What happens when 2.5 million Muslims gather in one place?

Muslim pilgrims crouch to perform their fairwe...

The scene at hajj, which this year could be a swine flu petri dish. (Image by AFP/Getty Images via Daylife)

I gave you the inside scoop earlier this week on my wife’s trip to western Saudi Arabia for NPR. Among other things, Kelly was tracking down the impact of swine flu on hajj, the annual pilgrimage by Muslims to two of Islam’s holiest sites.

Check out the story, which ran last night on All Things Considered.

Anxious health officials in Saudi Arabia say that for the first time in recorded history, a global pandemic could affect the hajj, the annual Muslim pilgrimage to Mecca.

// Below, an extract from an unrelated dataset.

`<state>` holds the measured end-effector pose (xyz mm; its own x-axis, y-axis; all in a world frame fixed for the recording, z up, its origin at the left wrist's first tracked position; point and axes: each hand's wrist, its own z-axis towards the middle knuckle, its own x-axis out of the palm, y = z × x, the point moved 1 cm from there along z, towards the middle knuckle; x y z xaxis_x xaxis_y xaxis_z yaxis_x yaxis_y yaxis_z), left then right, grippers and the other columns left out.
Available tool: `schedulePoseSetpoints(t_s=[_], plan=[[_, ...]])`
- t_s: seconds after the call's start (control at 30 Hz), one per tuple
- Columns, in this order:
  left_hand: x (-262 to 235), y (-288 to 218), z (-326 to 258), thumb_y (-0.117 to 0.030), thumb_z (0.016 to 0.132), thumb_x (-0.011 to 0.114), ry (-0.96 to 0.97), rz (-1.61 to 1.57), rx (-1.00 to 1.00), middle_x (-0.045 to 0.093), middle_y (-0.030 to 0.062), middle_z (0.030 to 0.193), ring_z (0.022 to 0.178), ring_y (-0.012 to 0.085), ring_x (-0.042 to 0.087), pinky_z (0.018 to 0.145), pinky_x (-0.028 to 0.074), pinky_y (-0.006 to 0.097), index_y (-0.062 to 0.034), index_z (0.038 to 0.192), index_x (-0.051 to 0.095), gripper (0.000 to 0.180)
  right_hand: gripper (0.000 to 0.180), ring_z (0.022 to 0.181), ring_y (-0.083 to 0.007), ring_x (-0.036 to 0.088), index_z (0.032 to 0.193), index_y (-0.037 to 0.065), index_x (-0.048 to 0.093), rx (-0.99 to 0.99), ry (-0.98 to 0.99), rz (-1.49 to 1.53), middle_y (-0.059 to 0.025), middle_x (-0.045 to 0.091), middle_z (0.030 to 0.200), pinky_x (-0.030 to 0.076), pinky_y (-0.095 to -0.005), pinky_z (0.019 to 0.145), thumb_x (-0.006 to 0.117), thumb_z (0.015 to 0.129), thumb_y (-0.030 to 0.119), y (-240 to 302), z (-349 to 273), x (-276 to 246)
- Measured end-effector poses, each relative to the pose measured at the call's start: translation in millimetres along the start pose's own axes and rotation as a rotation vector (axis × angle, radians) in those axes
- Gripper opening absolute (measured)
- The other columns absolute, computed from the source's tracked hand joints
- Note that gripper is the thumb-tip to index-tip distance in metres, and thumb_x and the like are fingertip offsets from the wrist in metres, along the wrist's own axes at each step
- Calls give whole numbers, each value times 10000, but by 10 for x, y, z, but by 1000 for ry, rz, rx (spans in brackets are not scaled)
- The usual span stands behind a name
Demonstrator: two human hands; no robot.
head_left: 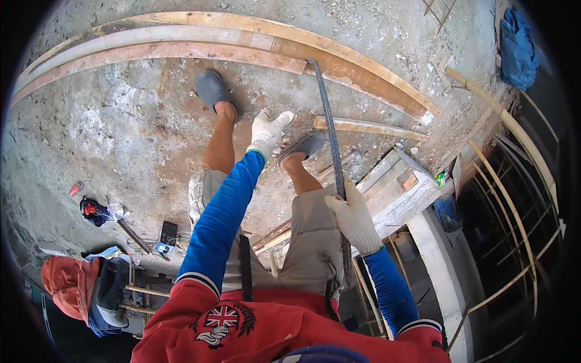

The H1N1 virus is a major concern for authorities in Saudi Arabia, who are gearing up to host some 2.5 million Muslim pilgrims from 160 countries later this month.

Muslims from around the world have been coming to Saudi Arabia for hajj for more than a millennium. It’s one of the five pillars of Islam. Every Muslim who is able is supposed to make the journey to Mecca at least once in a lifetime.

Note the two “standups,” when Kelly speaks directly and casually into the tape as she’s on the scene, first at the Jeddah airport’s Hajj terminal and later at a gas station, where she talks to pilgrims from Bangladesh. She couldn’t have done any of it without Power Horse.

via Flu Threat Looms As Mecca Readies For Pilgrims : NPR.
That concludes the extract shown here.